**GIVEN DATA:**
----

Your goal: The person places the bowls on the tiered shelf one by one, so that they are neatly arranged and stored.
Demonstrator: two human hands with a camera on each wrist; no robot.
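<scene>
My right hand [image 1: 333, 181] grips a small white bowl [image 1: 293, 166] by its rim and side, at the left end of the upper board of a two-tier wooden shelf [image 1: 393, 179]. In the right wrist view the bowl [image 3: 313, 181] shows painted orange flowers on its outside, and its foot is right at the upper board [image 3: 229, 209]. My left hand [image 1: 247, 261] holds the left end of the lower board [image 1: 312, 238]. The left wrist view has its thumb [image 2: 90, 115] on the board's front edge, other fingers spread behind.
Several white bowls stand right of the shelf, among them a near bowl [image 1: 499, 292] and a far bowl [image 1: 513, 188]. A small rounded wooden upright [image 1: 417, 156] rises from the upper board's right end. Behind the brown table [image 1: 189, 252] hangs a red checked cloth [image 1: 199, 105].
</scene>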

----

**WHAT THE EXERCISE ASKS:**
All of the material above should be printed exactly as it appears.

**RESULT:**
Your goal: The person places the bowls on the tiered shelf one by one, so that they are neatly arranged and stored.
Demonstrator: two human hands with a camera on each wrist; no robot.
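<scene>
My right hand [image 1: 333, 181] grips a small white bowl [image 1: 293, 166] by its rim and side, at the left end of the upper board of a two-tier wooden shelf [image 1: 393, 179]. In the right wrist view the bowl [image 3: 313, 181] shows painted orange flowers on its outside, and its foot is right at the upper board [image 3: 229, 209]. My left hand [image 1: 247, 261] holds the left end of the lower board [image 1: 312, 238]. The left wrist view has its thumb [image 2: 90, 115] on the board's front edge, other fingers spread behind.
Several white bowls stand right of the shelf, among them a near bowl [image 1: 499, 292] and a far bowl [image 1: 513, 188]. A small rounded wooden upright [image 1: 417, 156] rises from the upper board's right end. Behind the brown table [image 1: 189, 252] hangs a red checked cloth [image 1: 199, 105].
</scene>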

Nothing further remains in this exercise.